● **YOUR INSTRUCTIONS**:
Restate word for word every line from the top of the data below down through the line that holds "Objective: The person".

*** Opening GIVEN MATERIAL ***

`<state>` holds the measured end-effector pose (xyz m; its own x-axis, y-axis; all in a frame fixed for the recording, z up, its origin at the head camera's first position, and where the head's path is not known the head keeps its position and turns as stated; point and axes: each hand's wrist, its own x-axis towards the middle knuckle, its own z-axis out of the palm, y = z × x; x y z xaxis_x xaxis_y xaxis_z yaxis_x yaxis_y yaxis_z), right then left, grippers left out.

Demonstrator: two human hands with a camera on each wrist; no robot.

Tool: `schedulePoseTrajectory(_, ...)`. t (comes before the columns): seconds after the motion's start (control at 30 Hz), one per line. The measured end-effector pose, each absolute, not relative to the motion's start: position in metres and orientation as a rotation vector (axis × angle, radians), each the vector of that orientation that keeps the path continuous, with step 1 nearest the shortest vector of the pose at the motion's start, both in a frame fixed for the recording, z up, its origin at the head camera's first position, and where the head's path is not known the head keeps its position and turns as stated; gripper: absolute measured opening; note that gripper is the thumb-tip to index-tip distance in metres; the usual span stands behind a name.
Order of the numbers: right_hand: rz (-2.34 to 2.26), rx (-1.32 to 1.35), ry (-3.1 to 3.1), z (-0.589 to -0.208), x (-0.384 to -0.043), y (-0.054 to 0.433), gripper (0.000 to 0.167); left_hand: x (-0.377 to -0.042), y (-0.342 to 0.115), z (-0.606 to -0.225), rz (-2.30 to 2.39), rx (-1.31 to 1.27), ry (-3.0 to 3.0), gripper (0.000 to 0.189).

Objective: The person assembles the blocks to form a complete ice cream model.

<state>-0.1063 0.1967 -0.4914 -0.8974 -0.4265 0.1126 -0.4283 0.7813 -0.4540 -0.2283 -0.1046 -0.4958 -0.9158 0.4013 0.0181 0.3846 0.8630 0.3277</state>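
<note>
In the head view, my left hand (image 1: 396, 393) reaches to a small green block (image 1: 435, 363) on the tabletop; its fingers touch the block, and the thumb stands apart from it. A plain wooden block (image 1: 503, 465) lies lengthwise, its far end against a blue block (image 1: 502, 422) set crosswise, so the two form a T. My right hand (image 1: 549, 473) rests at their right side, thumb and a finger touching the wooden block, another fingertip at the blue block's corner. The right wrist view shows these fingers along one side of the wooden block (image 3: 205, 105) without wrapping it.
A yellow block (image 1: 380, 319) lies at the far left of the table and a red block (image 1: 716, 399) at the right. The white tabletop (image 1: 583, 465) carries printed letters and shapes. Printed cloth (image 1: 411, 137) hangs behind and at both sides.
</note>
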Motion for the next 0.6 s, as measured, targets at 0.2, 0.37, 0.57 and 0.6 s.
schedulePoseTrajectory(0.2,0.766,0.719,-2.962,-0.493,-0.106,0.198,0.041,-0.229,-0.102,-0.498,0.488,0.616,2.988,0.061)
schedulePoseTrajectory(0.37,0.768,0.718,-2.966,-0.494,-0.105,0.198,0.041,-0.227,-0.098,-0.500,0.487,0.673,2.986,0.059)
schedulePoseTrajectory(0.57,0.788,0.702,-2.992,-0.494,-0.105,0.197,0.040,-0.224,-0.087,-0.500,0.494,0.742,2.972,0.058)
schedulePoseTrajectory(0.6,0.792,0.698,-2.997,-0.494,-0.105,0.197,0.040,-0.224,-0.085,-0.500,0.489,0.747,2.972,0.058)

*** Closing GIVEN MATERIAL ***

● **FINISHED TASK**:
`<state>` holds the measured end-effector pose (xyz m; its own x-axis, y-axis; all in a frame fixed for the recording, z up, its origin at the head camera's first position, and where the head's path is not known the head keeps its position and turns as stated; point and axes: each hand's wrist, its own x-axis towards the middle knuckle, its own z-axis out of the palm, y = z × x; x y z xaxis_x xaxis_y xaxis_z yaxis_x yaxis_y yaxis_z), right then left, grippers left out.

Demonstrator: two human hands with a camera on each wrist; no robot.

Tool: `schedulePoseTrajectory(_, ...)`. t (comes before the columns): seconds after the motion's start (control at 30 Hz), one per line. The measured end-effector pose, each absolute, not relative to the motion's start: position in metres and orientation as a rotation vector (axis × angle, radians), each the vector of that orientation that keeps the path continuous, with step 1 nearest the shortest vector of the pose at the motion's start, both in a frame fixed for the recording, z up, its origin at the head camera's first position, and where the head's path is not known the head keeps its position and turns as stated; gripper: absolute measured opening; note that gripper is the thumb-tip to index-tip distance in metres; the usual span stands behind a name.
Order of the numbers: right_hand: rz (-2.34 to 2.26), rx (-1.32 to 1.35), ry (-3.1 to 3.1), z (-0.589 to -0.208), x (-0.384 to -0.043), y (-0.054 to 0.433), gripper (0.000 to 0.167); left_hand: x (-0.377 to -0.042), y (-0.342 to 0.115), z (-0.606 to -0.225), rz (-2.30 to 2.39), rx (-1.31 to 1.27), ry (-3.0 to 3.0), gripper (0.000 to 0.189).

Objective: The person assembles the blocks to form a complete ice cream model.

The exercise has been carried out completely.